Sinds de zomer van 2016 zit je daar.
Rechtstreeks van mijn baarmoeder beland in een urne, met een veel te korte tussenstop in onze armen. Je maakte een korte, maar noodzakelijke landing, verbleef even in de transitzone om dan voorgoed verder te vliegen.
De urne van Idas.
Het is geen speciale urne, wel zo’n standaard pot van het crematorium.
Wit en klein en licht. Makkelijk te omarmen.
Eigenlijk vind ik urnen maar niets.
Nog steeds voel ik weerstand bij de grijze sfeer van een crematorium.

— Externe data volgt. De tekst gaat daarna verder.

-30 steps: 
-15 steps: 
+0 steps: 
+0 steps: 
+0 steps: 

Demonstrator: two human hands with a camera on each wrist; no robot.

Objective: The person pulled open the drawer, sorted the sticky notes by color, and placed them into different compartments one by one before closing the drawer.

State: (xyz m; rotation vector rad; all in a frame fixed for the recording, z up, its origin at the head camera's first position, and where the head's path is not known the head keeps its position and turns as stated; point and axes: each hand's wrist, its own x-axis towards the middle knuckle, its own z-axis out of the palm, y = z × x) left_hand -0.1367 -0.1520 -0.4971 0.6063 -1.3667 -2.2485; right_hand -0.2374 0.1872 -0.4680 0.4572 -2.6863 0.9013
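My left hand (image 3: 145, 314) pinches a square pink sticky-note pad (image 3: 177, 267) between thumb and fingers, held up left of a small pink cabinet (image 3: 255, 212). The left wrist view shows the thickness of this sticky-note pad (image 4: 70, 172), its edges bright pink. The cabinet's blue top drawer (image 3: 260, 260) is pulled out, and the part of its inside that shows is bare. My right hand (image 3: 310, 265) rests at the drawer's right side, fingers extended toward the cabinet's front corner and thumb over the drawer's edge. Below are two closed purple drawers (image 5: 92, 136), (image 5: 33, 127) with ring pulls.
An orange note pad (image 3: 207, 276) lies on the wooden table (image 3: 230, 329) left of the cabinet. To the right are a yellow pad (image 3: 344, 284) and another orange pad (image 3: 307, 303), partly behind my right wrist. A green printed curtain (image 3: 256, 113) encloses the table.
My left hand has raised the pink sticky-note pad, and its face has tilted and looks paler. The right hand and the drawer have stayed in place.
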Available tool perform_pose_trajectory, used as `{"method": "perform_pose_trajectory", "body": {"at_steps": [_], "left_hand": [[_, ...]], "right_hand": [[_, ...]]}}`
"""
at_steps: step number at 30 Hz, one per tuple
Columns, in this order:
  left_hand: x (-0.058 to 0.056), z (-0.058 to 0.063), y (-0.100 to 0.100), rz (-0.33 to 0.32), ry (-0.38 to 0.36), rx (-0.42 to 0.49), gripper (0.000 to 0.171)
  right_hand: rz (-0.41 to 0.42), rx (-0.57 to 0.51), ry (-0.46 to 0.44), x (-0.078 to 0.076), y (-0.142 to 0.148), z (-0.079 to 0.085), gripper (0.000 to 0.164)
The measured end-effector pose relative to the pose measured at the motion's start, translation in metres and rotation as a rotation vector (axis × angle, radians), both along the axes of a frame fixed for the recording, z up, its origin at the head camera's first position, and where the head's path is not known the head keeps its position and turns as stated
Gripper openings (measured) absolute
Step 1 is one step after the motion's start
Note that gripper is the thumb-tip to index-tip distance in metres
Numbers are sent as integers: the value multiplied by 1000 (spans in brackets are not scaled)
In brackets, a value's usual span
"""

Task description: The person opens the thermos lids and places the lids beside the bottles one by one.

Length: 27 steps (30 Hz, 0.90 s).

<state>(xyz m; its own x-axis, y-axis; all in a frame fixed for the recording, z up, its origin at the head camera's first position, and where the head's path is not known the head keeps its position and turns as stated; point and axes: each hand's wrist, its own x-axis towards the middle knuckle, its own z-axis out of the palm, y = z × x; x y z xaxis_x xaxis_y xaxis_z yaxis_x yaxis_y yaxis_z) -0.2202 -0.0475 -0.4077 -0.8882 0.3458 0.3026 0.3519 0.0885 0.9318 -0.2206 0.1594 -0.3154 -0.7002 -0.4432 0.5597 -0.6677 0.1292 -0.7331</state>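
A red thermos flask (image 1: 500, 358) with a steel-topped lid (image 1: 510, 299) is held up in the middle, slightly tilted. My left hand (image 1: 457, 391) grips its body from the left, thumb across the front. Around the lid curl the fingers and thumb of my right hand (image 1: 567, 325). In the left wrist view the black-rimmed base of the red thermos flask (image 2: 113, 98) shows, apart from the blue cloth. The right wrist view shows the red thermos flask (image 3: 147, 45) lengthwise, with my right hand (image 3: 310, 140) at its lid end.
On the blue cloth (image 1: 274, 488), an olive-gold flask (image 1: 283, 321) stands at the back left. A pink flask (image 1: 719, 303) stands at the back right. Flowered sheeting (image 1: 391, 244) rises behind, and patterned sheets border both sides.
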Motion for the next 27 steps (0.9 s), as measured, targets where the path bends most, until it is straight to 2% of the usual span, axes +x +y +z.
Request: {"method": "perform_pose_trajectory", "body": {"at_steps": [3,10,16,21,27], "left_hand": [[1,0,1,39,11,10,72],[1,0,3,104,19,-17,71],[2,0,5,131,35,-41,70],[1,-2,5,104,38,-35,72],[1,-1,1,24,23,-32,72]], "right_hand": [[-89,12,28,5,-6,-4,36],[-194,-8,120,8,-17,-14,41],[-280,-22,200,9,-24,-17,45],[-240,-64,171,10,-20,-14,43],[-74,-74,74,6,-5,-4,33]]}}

Wij, leden van dit boekje, delen wellicht de traumatische ervaring om een babywinkel met zachte dons en mini garderobe, onverwacht te ruilen met een begrafenisondernemer met kisten en grafvazen in de etalage.
Kleur werd grijs.
En plots stond ze daar.
Dé urne.
Nee niet zo plots. Ik had ze al een tijdje online op het oog.
Maar nu zag ik ze écht. Op stap met mijn zus en onze twee grote ‘metekinderen’.
Oog in oog met dé urne bij Splinter in Gent.
De kleur van gebakken klei met stukjes kleur als confetti.
De urne werd met de hand gedraaid en kreeg voor het drogen een knuffel met de handen, waardoor die er gedeukt imperfect uit ziet, maar perfect past in onze handen.
Binnenkort zit je daar, Idas. Je reist naar een nieuwe plek. Je urne is besteld.
Want hoewel ik 100% overtuigd was van de urne, wilde ik wel even overleggen met het thuisfront.
Ik ging naar huis zonder urne in mijn handen, maar met een urne in mijn hoofd. Thuis zeiden ze ja.
En zo krijg je heel binnenkort een nieuwe schelp rondom jou.
Deze column lijkt verdacht veel op een review van urnen. Mijn excuses. We zijn er zo blij mee!
Elk rouwproces heeft af en toe confetti nodig.
Splinter is een koffiehuis, winkel en troostplek in Gent, een mooie plaats voor alle tranen.